# Nasty old aunt



## bhappy3

I was going to email Ann Landers about this, but decided to start here first. I have an incredibly small family. I am married and have one daughter. I have one parent, one sibling who doesn't even live in the country, one paternal aunt and two maternal aunts and one cousin. The maternal aunts and the cousin live across the country, so we don't ever see one another. The paternal aunt is the problem. She never married and thus never had children. My mother and brother and I are the only family she has. She lives in an assisted living home after her heart attack a few years ago (when the big Tsunami hit). She lives about a half hour away from me and doesn't drive. The last time we spoke on the phone she asked me a question she had asked many times before and I told her so. She quipped back that she doesn't know these things and how is she supposed to know, I never call her. I told her that my phone isn't exactly ringing off the hook with her phone calls (she never calls) and she told me that her cable television just has so many good programs on that she can't find the time to call. {gasp} During the same conversation she asked what we'd been up to and I told her that my husband plays a lot of softball, and my daughter is on a team as well. She responded by saying that there's a lady in her home that is very intelligent and she just can't understand what this lady sees in the game of baseball. How can someone so intelligent be so involved in such a sport. She went on about it, too. So she completely insulted me because softball is a way of life for us over the summer months. Furthermore, she'd rather watch TV than call me, and then wonders why I never call her. Almost any conversation with her is so depressing. She comes across as such a miserable person and is completely unenjoyable to ever be around. She will completely insult a person and have no idea she even did it. A close friend of hers told her she was being nasty to her and she completely denied it and says she's never nasty to anyone.

After a visit my husband and I paid her we left there completely stunned and vowing to never treat our child the way this lady treats what little family she has. After the conversation where she insulted our intelligence because we're so devoted to a ball game, and telling me that she'd rather watch TV than call me, I haven't called her since. 

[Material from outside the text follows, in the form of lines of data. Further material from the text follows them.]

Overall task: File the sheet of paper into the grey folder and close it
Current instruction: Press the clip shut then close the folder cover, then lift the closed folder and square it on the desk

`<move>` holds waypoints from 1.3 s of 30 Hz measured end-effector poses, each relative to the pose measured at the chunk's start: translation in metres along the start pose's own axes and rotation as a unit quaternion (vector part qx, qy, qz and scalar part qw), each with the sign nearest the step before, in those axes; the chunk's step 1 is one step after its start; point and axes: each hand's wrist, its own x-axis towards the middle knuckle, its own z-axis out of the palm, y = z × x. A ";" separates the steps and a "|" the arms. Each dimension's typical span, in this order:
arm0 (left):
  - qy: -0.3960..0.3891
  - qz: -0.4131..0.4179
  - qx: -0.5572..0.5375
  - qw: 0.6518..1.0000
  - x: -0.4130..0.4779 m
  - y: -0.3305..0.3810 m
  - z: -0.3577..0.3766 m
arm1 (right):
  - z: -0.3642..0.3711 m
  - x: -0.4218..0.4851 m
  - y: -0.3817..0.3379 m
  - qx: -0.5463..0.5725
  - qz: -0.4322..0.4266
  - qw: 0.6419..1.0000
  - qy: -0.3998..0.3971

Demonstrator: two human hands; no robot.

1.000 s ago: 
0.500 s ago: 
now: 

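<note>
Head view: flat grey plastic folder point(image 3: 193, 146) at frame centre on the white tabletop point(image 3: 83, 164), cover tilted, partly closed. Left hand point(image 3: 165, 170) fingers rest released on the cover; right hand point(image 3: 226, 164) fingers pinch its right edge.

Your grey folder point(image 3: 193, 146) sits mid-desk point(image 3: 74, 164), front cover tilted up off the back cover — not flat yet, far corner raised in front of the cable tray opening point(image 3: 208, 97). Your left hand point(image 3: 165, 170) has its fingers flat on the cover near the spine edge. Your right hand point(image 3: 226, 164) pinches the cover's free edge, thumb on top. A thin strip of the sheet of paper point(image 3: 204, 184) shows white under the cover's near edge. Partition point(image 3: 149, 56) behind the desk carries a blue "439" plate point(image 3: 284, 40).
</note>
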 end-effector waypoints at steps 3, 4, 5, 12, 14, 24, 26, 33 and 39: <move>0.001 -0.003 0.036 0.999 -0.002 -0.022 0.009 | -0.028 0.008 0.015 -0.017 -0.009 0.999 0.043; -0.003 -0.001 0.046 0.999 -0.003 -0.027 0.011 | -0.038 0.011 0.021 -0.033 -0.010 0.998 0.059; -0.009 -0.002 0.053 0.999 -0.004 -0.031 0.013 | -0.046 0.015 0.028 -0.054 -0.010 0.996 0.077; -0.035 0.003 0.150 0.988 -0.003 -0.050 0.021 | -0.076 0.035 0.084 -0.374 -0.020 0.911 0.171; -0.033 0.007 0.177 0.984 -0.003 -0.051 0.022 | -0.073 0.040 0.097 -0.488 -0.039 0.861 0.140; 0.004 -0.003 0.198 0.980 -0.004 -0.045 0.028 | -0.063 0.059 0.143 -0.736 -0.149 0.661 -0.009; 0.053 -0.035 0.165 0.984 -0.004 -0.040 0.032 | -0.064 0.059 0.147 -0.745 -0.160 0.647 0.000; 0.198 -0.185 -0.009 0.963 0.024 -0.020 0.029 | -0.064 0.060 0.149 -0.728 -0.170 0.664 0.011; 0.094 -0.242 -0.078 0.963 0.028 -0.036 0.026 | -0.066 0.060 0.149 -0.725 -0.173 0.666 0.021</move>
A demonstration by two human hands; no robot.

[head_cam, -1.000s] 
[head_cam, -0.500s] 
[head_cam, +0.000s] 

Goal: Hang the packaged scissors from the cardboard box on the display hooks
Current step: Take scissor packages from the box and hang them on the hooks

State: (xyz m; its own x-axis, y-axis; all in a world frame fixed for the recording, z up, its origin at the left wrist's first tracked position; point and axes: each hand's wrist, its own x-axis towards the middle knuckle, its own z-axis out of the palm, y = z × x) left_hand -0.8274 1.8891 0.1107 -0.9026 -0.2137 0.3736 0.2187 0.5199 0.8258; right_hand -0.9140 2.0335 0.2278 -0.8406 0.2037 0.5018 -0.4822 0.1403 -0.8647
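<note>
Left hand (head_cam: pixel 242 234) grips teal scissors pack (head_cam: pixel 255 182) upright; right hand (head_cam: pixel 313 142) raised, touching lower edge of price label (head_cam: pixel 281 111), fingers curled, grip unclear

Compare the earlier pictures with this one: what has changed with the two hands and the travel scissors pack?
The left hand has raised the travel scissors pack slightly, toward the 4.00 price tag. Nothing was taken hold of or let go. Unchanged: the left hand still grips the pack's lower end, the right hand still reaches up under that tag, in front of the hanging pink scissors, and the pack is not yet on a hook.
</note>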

So my question is this... with her being so pessimistic and nasty and just not a person I want to be around, should I still call her out of elderly or family respect or something? I'm feeling a little guilty that I haven't called lately, but to the same token do I need to put up with her miserable-ness? I feel like the only reason I would be calling her is to still be included on her will somehow and that's certainly questionable b/c I'm not sure she believes in leaving things to her decendants. Is there any other reason I would keep in touch with her?? I know this sounds so horrible, but what should I do??!!


----------



## justean

i have not been in contact with my dad since i was 26, im 36 this yr.
no matter which way i turned or tried to make our relationship as a father - daughter work, we just did not work out.
ok my situation is different to yours.
but i found i could not keep living with this constant pressure in my life. he only got worse after i left home.
its the verbal and psychological abuse, it just got to a point, where i had to think of my children and i did not want that for them.
it took a little while, b 4 i broke of contact altogether.
like when i was pregnant, i did not see him from when i was 8 months preg until my son was 3 months. 
then it would take another incident and i broke of again for another month.
it ws like they want a control over you and just had to stop it for my sanity and my kids, he upset me all the time.
also my dad never came to me, it ws always me that had to make the effort to go and sort things out, he would never call me.
i do think about my dad. 
but i cannot go back to that torment.
as for my dads will. i think about it(rarely) wait til then.
but i cant even think about that, i have to live my life.


----------



## bhappy3

Your situation is even sadder than mine b/c this is your parent. At least mine is not an immediate relative. 

I feel guilty b/c I'm not calling her, but when I do call her I feel so frustrated inside afterwards. Problem is that she doesn't even know she's being so condescending and miserable and out of line. I guess that doesn't make me have to put up with it either though. My question for you is how are you going to feel after your dad passes away... will you be able to live with the separation then? I just see my situation as a burden almost... I won't have to deal with her ever again. 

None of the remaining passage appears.